Chi crede che in una relazione poliamorosa ci siano poi tutte 'ste scenate di gelosia e liti per l'accaparramento di un partner, sbaglia di grosso! Almeno questo è ciò che succede a casa mia.La scena più tipica in un classico sabato pomeriggio libero, infatti, è la seguente: 
  1. io vago come una trottola, felice e saltellante, in cerca di attività comuni e affetto; di solito spargendo baci e tenerosità a manciate... [se il diabete vi sta assalendo, 'azzi vostri! perché io in privato sono davvero così]
  2. Fede&Dami - già insospettiti dal mio canticchiare allegro - si rifugiano strategicamente su piani diversi di casa.
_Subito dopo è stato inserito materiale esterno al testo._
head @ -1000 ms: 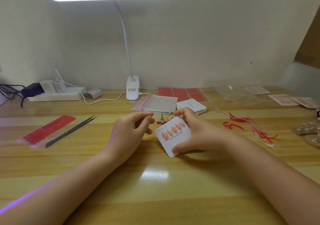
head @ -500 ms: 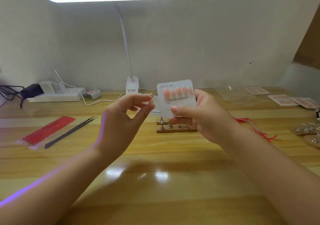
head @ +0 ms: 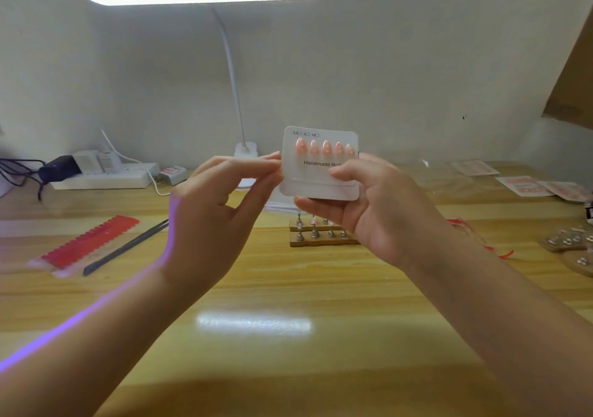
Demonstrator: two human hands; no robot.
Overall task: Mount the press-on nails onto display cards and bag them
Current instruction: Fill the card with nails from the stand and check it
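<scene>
Right hand [head: 369,205] grips one display card [head: 321,185] bearing five pink nails [head: 325,148]; left hand [head: 221,198] pinches its edge.

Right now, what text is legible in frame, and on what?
"Handmade Nai", last letter hidden by the right hand: on the display card, under five pink nails.
"XS", "S", "M" with small boxes: along the card's top edge, only roughly readable.
Red label on the small white box by the power strip: too blurred to read.
Printed cards far right: too blurred to read.
</scene>
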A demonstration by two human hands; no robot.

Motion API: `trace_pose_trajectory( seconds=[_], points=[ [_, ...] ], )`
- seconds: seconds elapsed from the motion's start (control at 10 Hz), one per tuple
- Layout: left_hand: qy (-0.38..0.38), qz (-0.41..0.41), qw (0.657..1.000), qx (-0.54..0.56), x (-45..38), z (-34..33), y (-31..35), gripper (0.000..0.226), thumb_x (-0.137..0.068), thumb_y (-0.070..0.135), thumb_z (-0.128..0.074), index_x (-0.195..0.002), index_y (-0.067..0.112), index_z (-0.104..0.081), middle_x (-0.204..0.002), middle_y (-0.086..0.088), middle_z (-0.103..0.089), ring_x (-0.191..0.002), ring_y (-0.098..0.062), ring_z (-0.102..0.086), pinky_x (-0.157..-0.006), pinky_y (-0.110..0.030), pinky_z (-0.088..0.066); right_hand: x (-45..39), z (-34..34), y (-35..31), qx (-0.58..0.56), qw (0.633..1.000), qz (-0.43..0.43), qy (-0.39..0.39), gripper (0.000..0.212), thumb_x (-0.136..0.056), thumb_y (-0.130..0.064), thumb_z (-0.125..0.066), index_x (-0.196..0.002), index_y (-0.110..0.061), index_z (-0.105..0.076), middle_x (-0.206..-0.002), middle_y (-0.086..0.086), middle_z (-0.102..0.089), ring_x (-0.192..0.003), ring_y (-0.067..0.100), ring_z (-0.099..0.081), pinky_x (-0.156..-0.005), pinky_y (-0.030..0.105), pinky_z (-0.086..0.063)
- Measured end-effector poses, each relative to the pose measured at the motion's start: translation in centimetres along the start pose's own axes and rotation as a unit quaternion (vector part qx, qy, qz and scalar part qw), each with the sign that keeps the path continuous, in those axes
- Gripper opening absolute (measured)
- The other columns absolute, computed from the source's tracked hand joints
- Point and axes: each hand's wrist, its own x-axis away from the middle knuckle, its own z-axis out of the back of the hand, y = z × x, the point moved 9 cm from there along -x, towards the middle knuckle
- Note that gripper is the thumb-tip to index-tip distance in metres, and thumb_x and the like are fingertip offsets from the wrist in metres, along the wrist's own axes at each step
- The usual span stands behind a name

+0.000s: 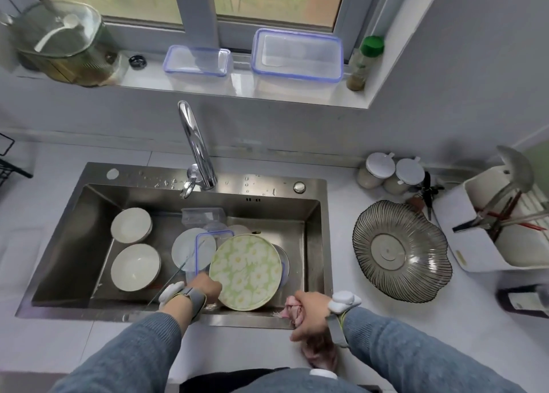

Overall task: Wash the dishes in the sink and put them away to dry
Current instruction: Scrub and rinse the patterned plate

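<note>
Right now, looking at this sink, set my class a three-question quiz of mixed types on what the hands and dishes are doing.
1. True or false: the tap is running.
2. Which hand holds the cloth? A) left B) right C) neither
3. Fill in: the left hand grips the rim of the floral ____.

Key: 1 false, no stream shows. 2 B, the right hand bunches it over the sink edge. 3 plate.
</note>
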Motion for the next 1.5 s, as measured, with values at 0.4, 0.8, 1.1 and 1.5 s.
trace_pose_trajectory(
  seconds=[0.4, 0.8, 1.1, 1.5],
  points=[
    [-0.017, -0.011, 0.992, 0.126, -0.9, -0.6, 1.2, 0.044, -0.095, 0.005, -0.056, -0.138, 0.006, -0.059, -0.137, -0.015, -0.064, -0.124, -0.033, -0.061, -0.101, -0.035, -0.048, -0.5, 0.2, 0.0, 0.044, 0.999, 0.007, -0.002, 0.051, -0.071, -0.029, -0.079, -0.119, -0.028, -0.063, -0.115, 0.001, -0.072, -0.104, 0.026, -0.069, -0.086, 0.029, -0.056],
    [0.031, -0.032, 0.983, 0.177, 1.1, 0.8, 0.8, 0.042, -0.088, 0.002, -0.051, -0.129, 0.008, -0.059, -0.125, -0.015, -0.066, -0.111, -0.036, -0.064, -0.088, -0.040, -0.058, 0.9, -0.6, -0.2, -0.002, 0.999, 0.030, -0.017, 0.054, -0.076, -0.013, -0.082, -0.125, -0.016, -0.059, -0.092, -0.012, -0.060, -0.079, 0.009, -0.055, -0.075, 0.020, -0.049],
    [0.050, -0.082, 0.967, 0.237, 4.6, 4.5, 0.3, 0.037, -0.074, 0.001, -0.050, -0.108, 0.001, -0.067, -0.095, -0.020, -0.074, -0.081, -0.041, -0.074, -0.072, -0.052, -0.064, 1.6, 1.0, -1.4, 0.070, 0.997, 0.000, 0.024, 0.031, -0.083, -0.027, -0.073, -0.109, -0.011, -0.070, -0.101, 0.009, -0.070, -0.090, 0.027, -0.070, -0.077, 0.032, -0.056],
    [0.073, -0.091, 0.956, 0.269, 9.4, 9.4, -2.9, 0.025, -0.082, -0.011, -0.052, -0.103, -0.001, -0.061, -0.090, -0.022, -0.072, -0.072, -0.037, -0.072, -0.086, -0.060, -0.057, 1.5, 4.4, -2.6, -0.252, 0.956, 0.009, 0.147, 0.020, -0.090, -0.025, -0.070, -0.079, -0.036, -0.058, -0.079, -0.013, -0.063, -0.074, 0.006, -0.061, -0.077, 0.023, -0.055]
  ],
)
Di solito Fede va nello studiolo, mentre Dami si segrega giù in taverna [perché in caso di minaccia separarsi è la cosa migliore, lo insegna la Natura e anche i film horror]
  3. dopo essermi fatta un su e giù di scale decisamente scomodo [naaaa, questo non è vero! di solito urlo come un pescivendolo al mercato, in modo che le mie prede si affaccino dalle rispettive stanze] mi becco diverse tipologie di rifiuto: 
quello gentile
Di solito proviene da Fede. I suoi tentativi di mediazione, per addolcirmi il NO, sono: 
-giustificarsi che sta facendo qualcosa di molto importante (tipo livellare il personaggio di D&D) 
-suggerirmi attività per ingannare l'attesa ("potresti sistemare un po' i tuoi vestiti in giro, tesoro") 
-propormi alternative per sfogare tutto il mio amore (di solito mi dirotta su Dami, che a ben pensarci è scorretto forte!)
Anyway, apprezzo moltissimo il suo ingegno e gli escamotage ogni giorno nuovi.
quello secco
Inutile dirvi chi è l'autore di questo NO. Di solito lo riesce a dire così brutalmente e senza possibilità di replica, che come risultato mi fa indietreggiare stile cane-beccato-in-flagrante-mentre-ruba-una-salsiccia-dal-grill. 
Damiano, imperatore del regno sotterraneo di casa, già non ama essere disturbato quando compone/suona/fa grafiche/idrata le cornamuse/cazzeggia con la mail. Figurarsi se poi lo interrompo dalle sue attività per proporgli una seduta di baci&abbracci! Mi vorrebbe fulminare, e il suo sguardo non lo nasconde. Ma tutto sommato apprezzo anche questo stile. Sarà per il tono rude, o il piglio sicuro, o quell'intrinseca onestà di non darmi un'ora e un quando sarà di nuovo "raggiungibile"...  but i like it!

Insomma, forse in questa relazione la cosa importante non è sommergersi di coccole. E neppure evitare di scassare le palle con richieste di attenzioni.
Forse la nostra storia d'amore ha come punto focale il rispetto dei bisogni di tutti, sia di isolamento che di appiccicamento... E ovviamente sull'incassare bene i rifiuti!
[per fortuna ho un cane orsacchiottoso che non si sottrae mai a una seduta di coccole. e vi assicuro che la sua presenza aiuta un sacco!]